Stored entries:
★ ★ ★

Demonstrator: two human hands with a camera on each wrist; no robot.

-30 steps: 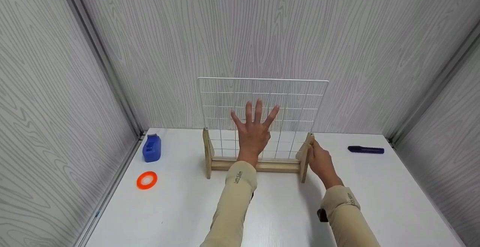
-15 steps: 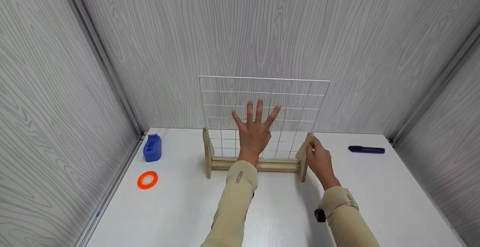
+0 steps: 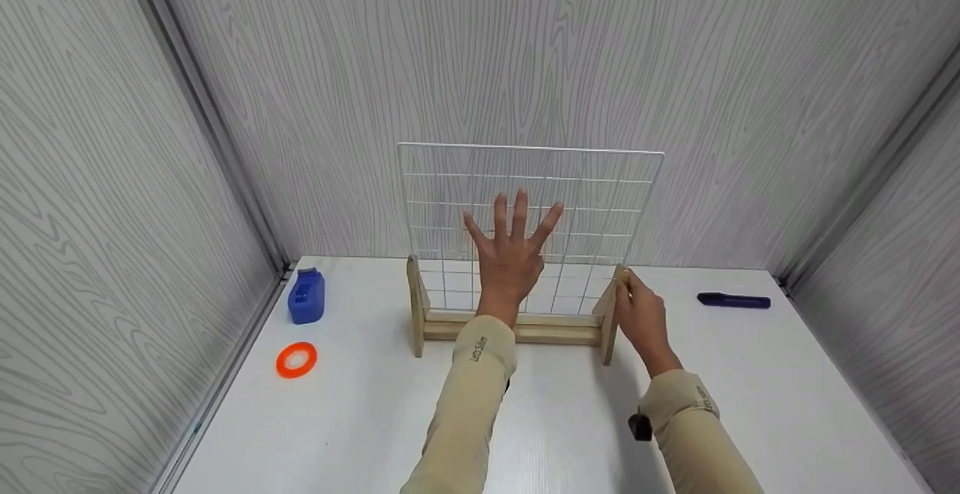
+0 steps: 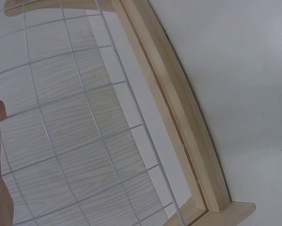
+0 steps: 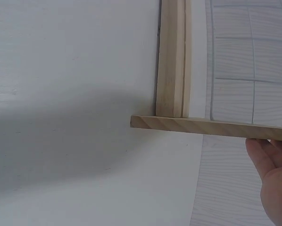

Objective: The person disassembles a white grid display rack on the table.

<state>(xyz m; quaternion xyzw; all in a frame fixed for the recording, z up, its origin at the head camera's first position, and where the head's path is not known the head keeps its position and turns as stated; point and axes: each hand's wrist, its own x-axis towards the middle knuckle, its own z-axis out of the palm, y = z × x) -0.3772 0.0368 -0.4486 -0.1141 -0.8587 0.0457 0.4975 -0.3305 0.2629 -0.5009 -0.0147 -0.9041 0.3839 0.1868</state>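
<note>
"What has moved?"

"The grid [image 3: 600,209] sits a little higher than a second ago, and the left hand [image 3: 511,261] has risen with it. The stand [image 3: 562,333] looks unmoved."

"How is that hand?"

"Four fingers straight and fanned wide, laid across the grid's front. I can't tell whether the thumb hooks a wire."

"And the right hand [image 3: 643,319]?"

"Fingers curled, gripping the stand's right side piece near its top."

"Where exactly is the grid?"

"Upright, its lower part between the two side pieces. The wrist views show a gap between its bottom wire and the crossbar."

"Anything in the way?"

"The left hand and its sleeve [image 3: 469,396] hide the grid's middle and part of the crossbar. The wall [image 3: 525,51] rises behind."

"Other things?"

"On the table [image 3: 360,434], a blue dispenser [image 3: 306,299] and an orange ring [image 3: 297,374] lie left, the ring nearer the person. A purple pen-like thing [image 3: 733,300] lies right, well apart from the stand."
</note>
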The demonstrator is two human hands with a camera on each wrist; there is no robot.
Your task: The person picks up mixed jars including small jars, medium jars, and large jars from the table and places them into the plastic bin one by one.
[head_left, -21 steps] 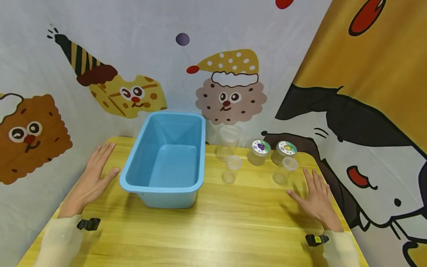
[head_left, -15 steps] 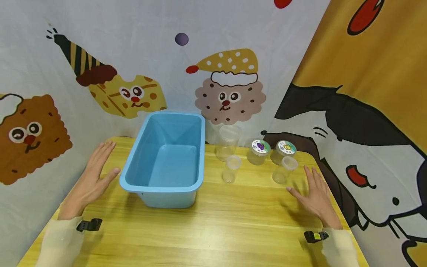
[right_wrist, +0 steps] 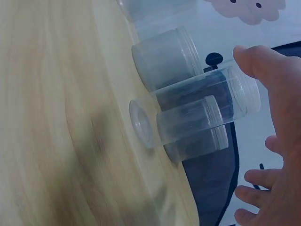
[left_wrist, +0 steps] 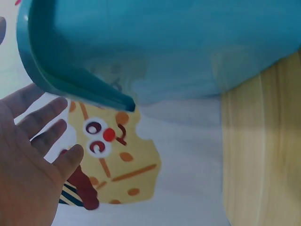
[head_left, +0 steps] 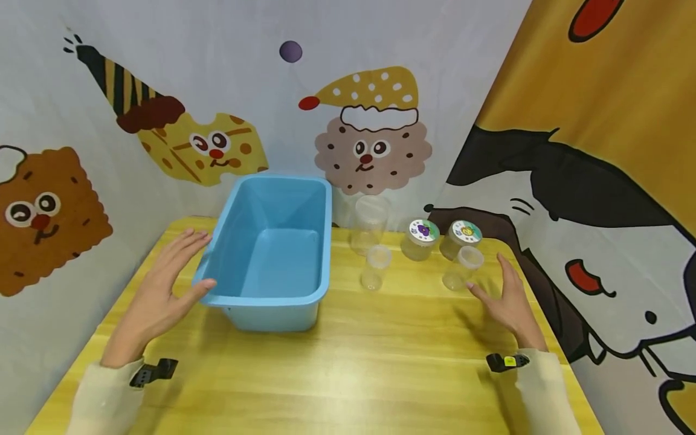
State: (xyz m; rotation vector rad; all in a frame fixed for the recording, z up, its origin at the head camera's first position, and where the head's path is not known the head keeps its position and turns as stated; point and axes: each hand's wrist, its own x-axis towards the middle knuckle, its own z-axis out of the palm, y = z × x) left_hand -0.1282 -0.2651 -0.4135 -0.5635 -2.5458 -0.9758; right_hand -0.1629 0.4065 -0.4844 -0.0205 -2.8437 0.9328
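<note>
A blue plastic tub (head_left: 266,305) stands on the table. My left hand (head_left: 157,293) hovers at its left rim, fingers extended and thumb spread; in the left wrist view the fingertips overlap the rim (left_wrist: 33,66). Toward the right, my right hand (head_left: 508,302) has its thumb near a slim clear plastic jar (head_left: 461,270), holding nothing. In the right wrist view that clear jar (right_wrist: 188,106) stands upright past the thumb. Behind it are two squat clear jars with printed lids, one with a purple picture (head_left: 420,241), one with a yellow picture (head_left: 455,244).
Between the tub and the lidded jars stand a taller clear container (head_left: 370,223) and a small clear jar (head_left: 375,269). The wooden table (head_left: 348,380) reaches back to a cartoon-printed cloth (head_left: 217,36), which also runs along the right side.
My left hand has moved right, from beside the tub to its rim. My right hand has moved slightly up and left, its thumb closer to the slim jar. The head view has tilted slightly.
</note>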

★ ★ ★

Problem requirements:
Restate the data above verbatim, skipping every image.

Response box:
Demonstrator: two human hands with a camera on each wrist; no robot.

-30 steps: 
-15 steps: 
+0 steps: 
+0 steps: 
+0 steps: 

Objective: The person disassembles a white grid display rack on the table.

<state>(xyz m; quaternion xyzw; all in a frame fixed for the recording, z up, its origin at the head camera's first position, and where the head's path is not known the head keeps its position and turns as stated; point and axes: each hand's wrist, its own x-axis towards the middle knuckle, its own z-axis out of the palm, y = z × x) -0.3772 0.0368 -0.4486 -0.1141 -0.8587 0.0457 0.4975 -0.3305 0.2629 -0.5009 -0.0147 -0.9041 0.3839 0.1868</state>
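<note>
"What has moved?"

"The grid [image 3: 600,209] sits a little higher than a second ago, and the left hand [image 3: 511,261] has risen with it. The stand [image 3: 562,333] looks unmoved."

"How is that hand?"

"Four fingers straight and fanned wide, laid across the grid's front. I can't tell whether the thumb hooks a wire."

"And the right hand [image 3: 643,319]?"

"Fingers curled, gripping the stand's right side piece near its top."

"Where exactly is the grid?"

"Upright, its lower part between the two side pieces. The wrist views show a gap between its bottom wire and the crossbar."

"Anything in the way?"

"The left hand and its sleeve [image 3: 469,396] hide the grid's middle and part of the crossbar. The wall [image 3: 525,51] rises behind."

"Other things?"

"On the table [image 3: 360,434], a blue dispenser [image 3: 306,299] and an orange ring [image 3: 297,374] lie left, the ring nearer the person. A purple pen-like thing [image 3: 733,300] lies right, well apart from the stand."
</note>
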The demonstrator is two human hands with a camera on each wrist; there is no robot.
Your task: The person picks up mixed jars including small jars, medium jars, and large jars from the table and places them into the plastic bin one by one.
[head_left, -21 steps] 
[head_left, -15 steps] 
[right_wrist, +0 steps] 
[left_wrist, +0 steps] 
[head_left, +0 steps] 
State: (xyz m; rotation vector rad; all in a frame fixed for the recording, z up, its origin at the head camera's first position, and where the head's path is not known the head keeps its position and turns as stated; point and axes: each hand's wrist, its own x-axis towards the middle knuckle, its own z-axis out of the palm, y = z × x) left_hand -0.1282 -0.2651 -0.4135 -0.5635 -2.5458 -0.9758; right_hand -0.1629 0.4065 -0.4844 -0.0205 -2.8437 0.9328
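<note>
A blue plastic tub (head_left: 266,305) stands on the table. My left hand (head_left: 157,293) hovers at its left rim, fingers extended and thumb spread; in the left wrist view the fingertips overlap the rim (left_wrist: 33,66). Toward the right, my right hand (head_left: 508,302) has its thumb near a slim clear plastic jar (head_left: 461,270), holding nothing. In the right wrist view that clear jar (right_wrist: 188,106) stands upright past the thumb. Behind it are two squat clear jars with printed lids, one with a purple picture (head_left: 420,241), one with a yellow picture (head_left: 455,244).
Between the tub and the lidded jars stand a taller clear container (head_left: 370,223) and a small clear jar (head_left: 375,269). The wooden table (head_left: 348,380) reaches back to a cartoon-printed cloth (head_left: 217,36), which also runs along the right side.
My left hand has moved right, from beside the tub to its rim. My right hand has moved slightly up and left, its thumb closer to the slim jar. The head view has tilted slightly.
</note>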

The answer has been given in its entirety.